You could also get a Byrd Meadowlark with G10 (composite) grip for $22 which is a great deal (got one on the way as a gift ) 

I really don't like SS handles, it makes the knife heavier and a lot less grippy when wet or dirty. It can be made slightly slimmer with steel grip, but not enough to counter the bad points IMHO...

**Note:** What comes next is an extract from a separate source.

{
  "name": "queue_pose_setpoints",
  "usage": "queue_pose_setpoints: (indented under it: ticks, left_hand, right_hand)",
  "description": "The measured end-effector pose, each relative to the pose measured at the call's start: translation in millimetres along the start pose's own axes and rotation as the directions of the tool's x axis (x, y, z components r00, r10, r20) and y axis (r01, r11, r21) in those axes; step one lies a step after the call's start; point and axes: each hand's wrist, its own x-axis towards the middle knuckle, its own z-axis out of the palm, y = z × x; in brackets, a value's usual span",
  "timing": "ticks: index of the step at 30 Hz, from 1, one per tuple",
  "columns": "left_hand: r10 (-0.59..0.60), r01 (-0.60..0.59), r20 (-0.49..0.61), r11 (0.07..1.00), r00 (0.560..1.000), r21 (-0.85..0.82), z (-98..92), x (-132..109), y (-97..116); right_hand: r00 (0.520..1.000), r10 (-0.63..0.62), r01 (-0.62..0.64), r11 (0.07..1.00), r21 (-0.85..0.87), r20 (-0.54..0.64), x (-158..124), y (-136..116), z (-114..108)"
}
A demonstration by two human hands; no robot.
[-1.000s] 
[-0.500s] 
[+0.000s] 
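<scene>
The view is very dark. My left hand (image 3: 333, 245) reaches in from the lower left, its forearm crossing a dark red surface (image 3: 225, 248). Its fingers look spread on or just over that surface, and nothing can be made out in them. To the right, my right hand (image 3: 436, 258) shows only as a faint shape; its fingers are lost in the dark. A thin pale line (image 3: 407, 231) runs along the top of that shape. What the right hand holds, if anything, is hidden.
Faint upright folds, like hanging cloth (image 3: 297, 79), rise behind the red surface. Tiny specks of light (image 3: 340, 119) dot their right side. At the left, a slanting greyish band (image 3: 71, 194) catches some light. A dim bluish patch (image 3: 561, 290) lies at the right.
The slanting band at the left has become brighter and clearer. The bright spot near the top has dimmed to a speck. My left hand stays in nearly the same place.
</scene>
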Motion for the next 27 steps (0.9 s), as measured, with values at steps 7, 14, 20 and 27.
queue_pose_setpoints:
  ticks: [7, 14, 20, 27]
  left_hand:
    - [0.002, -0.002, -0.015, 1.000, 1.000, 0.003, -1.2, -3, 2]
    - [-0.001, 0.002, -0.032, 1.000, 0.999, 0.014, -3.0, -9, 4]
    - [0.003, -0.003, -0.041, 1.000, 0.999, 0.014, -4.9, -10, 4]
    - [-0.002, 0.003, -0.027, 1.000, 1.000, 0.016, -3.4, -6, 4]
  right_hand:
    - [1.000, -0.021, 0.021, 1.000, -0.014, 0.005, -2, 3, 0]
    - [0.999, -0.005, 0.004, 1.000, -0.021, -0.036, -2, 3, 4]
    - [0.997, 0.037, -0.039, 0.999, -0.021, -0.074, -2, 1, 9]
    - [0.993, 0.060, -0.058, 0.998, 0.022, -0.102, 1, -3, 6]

Some people love the Native and the Walmart deal is very good, but you should try to hold a knife before buying.


----------



## rgp4544 (Jul 23, 2006)

*Re: looking for knife*

Regarding the Spyderco kniives, if you haven't owned or used a Spyderco before, you might want to try to borrow one first to tinker with it and make sure you like it. A lot of Spyderco's designs are pretty unique and people seem to either love them or hate them.

Richard


----------



## cheapo (Jul 23, 2006)

*Re: looking for knife*

my brothers spyderco dragonfly is really cool. I went to walmart today, but nothing  ... i did go to target and i saw this:

http://leatherman.com/products/knives/c302-c303/default.asp

looked really nice imho. But i dont know if the blade will hold iits edge well.

-David


----------



## cheapo (Jul 23, 2006)

*Re: looking for knife*

ok... i am looking at these different blades:

vg10, aus10, 440c, or cpms30v

look here at the chart:

http://spyderco.com/edge-u-cation/index.php?item=3

which would you say would be sharpest and/or most resistant to wear.... thanks.

-David


----------



## depusm12 (Jul 23, 2006)

*Re: looking for knife*

David 

Have you looked at any of the knives back in the uniform section at the PX. Just to the right of the Surefires, they have a few there. CRKT, Gerber, Cold Steel


----------



## thesurefire (Jul 23, 2006)

*Re: looking for knife*

Dump 440C. Once you go to 'super steels' you cant go back. I would rank the listed steels in the order of S30V, VG10, Aus10, 440c

S30V and VG10 are about equal, then theres Aus10 a bit behind, and far far in the rear is 440c. 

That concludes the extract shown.